• [Brief]
A copy of the listing below is needed, exact in every line and without images.

• [Given information]
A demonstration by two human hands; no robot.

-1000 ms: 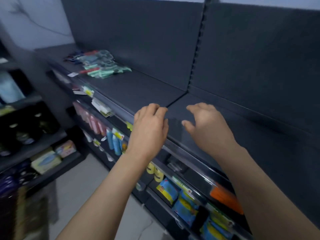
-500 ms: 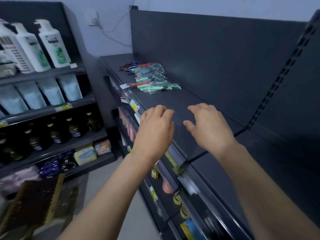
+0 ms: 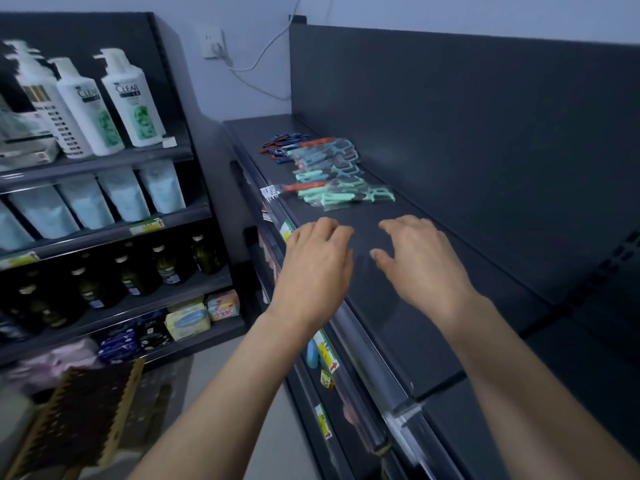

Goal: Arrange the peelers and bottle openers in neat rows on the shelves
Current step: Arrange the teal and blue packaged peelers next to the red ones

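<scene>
At the far end of the top shelf point(image 3: 398, 306) the packets point(image 3: 329, 174) of peelers and openers are heaped loosely — no rows are formed yet. Nothing is held: left hand point(image 3: 313, 268) and right hand point(image 3: 420, 261) hover nearby, fingers loosely bent.

On the shelf point(image 3: 433, 323) at twelve o'clock, peelers point(image 3: 337, 183), bottle openers point(image 3: 281, 147) just behind them at eleven; nearer, left hand point(image 3: 313, 268) and right hand point(image 3: 420, 261) side by side over its front; pump bottles point(image 3: 104, 102) at ten.
</scene>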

• [Worked solution]
A demonstration by two human hands; no robot.

-1000 ms: 
-500 ms: 
+0 ms: 

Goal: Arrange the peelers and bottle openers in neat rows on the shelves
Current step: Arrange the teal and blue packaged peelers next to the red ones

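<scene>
At the far end of the top shelf point(image 3: 398, 306) the packets point(image 3: 329, 174) of peelers and openers are heaped loosely — no rows are formed yet. Nothing is held: left hand point(image 3: 313, 268) and right hand point(image 3: 420, 261) hover nearby, fingers loosely bent.

On the shelf point(image 3: 433, 323) at twelve o'clock, peelers point(image 3: 337, 183), bottle openers point(image 3: 281, 147) just behind them at eleven; nearer, left hand point(image 3: 313, 268) and right hand point(image 3: 420, 261) side by side over its front; pump bottles point(image 3: 104, 102) at ten.
</scene>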

The answer has been fully written out.